_Assignment_:
Beneath this task are records; print exactly the stretch of them from the line with "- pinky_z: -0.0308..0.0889" through the line with "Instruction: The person", both ends included.

_Data in this exercise_:
────────────────

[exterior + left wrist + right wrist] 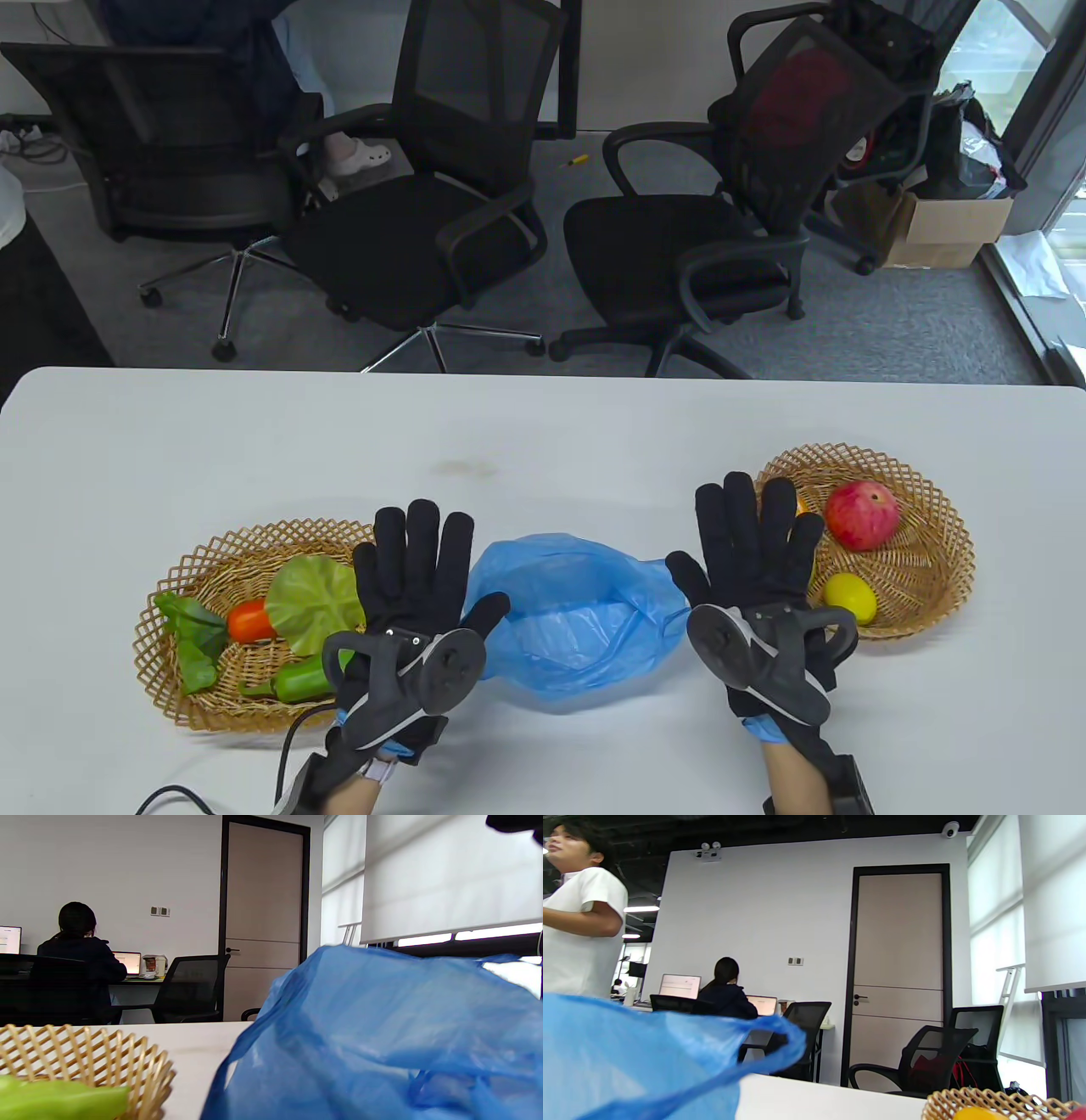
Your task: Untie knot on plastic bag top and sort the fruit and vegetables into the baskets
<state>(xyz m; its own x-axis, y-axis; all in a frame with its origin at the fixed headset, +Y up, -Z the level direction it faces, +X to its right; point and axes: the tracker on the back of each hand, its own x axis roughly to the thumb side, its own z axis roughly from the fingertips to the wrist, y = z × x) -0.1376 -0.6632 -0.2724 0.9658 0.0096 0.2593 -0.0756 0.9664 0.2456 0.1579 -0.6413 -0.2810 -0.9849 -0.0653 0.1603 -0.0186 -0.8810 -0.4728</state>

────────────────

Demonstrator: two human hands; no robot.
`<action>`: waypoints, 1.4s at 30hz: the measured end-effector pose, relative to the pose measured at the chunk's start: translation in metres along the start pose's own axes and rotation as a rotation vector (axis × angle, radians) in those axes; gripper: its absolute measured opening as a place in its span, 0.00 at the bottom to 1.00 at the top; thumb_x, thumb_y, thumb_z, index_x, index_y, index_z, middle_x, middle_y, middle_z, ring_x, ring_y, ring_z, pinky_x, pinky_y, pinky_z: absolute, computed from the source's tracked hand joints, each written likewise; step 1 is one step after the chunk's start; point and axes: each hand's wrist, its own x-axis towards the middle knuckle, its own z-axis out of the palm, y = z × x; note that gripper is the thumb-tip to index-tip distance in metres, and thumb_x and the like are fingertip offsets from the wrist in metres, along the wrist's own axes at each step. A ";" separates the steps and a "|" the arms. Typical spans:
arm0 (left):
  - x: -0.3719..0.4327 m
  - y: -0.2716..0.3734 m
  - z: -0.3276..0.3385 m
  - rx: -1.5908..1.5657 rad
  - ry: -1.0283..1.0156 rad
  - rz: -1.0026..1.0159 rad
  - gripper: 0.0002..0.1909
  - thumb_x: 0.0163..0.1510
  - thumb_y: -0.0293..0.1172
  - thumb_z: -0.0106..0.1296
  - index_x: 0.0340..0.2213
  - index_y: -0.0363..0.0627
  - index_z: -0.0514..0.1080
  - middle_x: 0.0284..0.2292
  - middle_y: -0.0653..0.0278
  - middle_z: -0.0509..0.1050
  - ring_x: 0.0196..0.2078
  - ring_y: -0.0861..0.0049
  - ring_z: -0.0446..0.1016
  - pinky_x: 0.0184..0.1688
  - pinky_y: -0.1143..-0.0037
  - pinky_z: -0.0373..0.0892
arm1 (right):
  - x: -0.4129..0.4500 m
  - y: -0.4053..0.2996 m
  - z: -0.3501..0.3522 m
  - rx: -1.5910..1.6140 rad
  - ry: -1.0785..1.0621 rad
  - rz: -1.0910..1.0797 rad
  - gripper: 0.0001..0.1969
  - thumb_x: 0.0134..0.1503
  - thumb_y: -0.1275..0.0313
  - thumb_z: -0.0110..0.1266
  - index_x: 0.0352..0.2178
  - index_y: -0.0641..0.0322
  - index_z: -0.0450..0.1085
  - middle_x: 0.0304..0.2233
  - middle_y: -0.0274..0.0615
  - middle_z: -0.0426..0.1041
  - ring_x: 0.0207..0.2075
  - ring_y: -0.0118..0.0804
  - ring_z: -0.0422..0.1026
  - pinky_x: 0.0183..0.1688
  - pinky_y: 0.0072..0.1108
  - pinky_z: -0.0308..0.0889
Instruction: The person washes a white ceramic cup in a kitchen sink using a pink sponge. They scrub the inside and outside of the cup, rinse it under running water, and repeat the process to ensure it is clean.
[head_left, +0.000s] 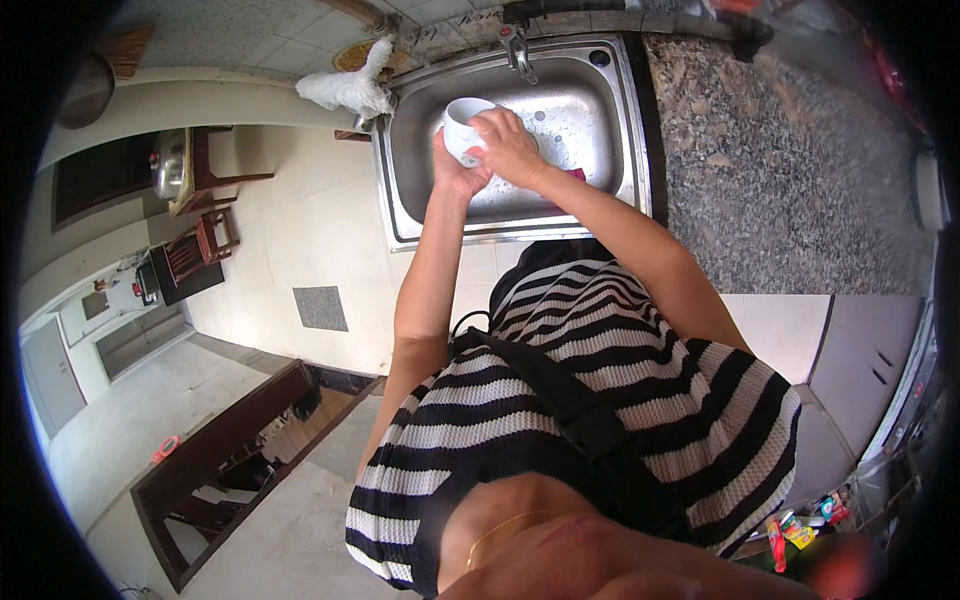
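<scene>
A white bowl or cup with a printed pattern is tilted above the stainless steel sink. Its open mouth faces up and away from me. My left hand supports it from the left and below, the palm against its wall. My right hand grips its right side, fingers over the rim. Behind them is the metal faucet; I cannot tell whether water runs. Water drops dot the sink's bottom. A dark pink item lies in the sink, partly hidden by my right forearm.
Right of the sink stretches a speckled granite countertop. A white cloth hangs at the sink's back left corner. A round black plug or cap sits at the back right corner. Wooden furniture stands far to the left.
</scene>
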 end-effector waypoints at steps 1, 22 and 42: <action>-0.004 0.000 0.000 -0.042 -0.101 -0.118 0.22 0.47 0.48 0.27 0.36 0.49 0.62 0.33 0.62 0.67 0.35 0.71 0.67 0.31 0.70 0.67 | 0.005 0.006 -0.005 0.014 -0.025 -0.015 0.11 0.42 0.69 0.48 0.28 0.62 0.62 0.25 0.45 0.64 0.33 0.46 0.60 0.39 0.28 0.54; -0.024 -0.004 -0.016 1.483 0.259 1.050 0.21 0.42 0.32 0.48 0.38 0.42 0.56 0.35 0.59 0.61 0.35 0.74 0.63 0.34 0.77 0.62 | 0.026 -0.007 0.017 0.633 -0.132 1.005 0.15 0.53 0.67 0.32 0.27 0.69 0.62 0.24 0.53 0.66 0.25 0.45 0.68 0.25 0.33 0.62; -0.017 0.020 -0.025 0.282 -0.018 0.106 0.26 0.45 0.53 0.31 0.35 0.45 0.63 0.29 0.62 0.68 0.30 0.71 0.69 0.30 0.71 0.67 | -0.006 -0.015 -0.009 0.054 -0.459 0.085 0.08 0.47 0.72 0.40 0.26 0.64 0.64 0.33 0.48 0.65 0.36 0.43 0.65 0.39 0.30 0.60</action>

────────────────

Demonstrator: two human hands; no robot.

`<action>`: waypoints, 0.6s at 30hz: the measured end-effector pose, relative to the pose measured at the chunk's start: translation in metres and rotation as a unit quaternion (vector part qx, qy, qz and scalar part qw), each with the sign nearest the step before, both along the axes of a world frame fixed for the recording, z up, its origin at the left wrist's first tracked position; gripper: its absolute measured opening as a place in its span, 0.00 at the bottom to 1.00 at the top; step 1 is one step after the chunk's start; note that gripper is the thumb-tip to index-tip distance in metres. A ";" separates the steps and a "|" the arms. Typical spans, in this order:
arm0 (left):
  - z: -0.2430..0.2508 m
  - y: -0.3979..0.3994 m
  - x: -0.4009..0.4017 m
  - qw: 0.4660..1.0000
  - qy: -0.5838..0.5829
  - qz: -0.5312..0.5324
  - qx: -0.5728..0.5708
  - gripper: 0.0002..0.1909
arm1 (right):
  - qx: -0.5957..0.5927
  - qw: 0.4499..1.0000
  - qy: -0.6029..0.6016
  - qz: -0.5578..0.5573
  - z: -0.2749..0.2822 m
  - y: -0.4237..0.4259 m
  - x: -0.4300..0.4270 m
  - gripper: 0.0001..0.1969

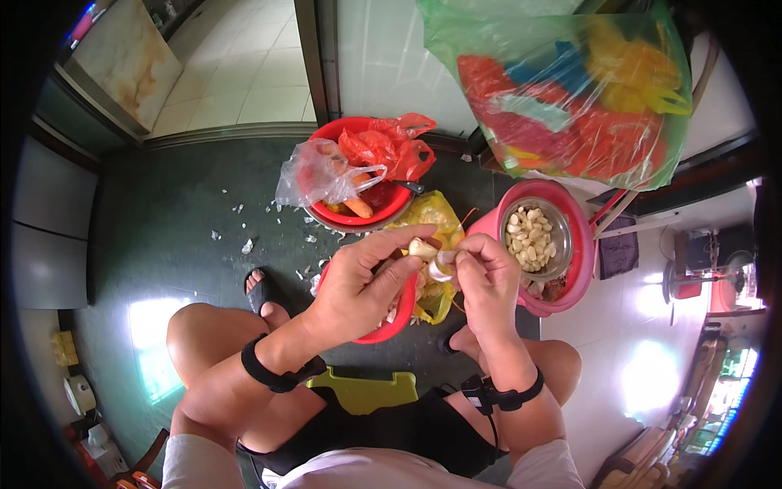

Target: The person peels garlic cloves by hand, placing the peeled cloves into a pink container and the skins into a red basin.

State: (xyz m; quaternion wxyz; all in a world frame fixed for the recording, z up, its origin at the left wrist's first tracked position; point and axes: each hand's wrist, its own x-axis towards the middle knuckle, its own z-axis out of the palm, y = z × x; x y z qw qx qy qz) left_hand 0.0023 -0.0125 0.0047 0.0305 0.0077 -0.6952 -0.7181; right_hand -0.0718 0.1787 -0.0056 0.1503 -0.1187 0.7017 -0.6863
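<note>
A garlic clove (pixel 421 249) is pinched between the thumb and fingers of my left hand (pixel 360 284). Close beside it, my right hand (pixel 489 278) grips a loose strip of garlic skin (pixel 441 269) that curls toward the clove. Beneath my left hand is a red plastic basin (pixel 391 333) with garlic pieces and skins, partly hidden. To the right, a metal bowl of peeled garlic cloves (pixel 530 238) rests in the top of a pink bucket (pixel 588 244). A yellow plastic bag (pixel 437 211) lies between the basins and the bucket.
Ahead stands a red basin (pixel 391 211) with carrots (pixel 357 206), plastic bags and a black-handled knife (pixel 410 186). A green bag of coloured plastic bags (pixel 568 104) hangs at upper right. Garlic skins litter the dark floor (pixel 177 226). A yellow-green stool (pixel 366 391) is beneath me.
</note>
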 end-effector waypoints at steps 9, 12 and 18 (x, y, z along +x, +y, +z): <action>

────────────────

_Output_:
  - pinky_z: -0.0308..0.0889
Instruction: The person washes a white ceramic cup in a kitchen sink using a pink sponge. They scrub the inside and outside of the cup, rinse it under running water, and repeat the process to ensure it is clean.

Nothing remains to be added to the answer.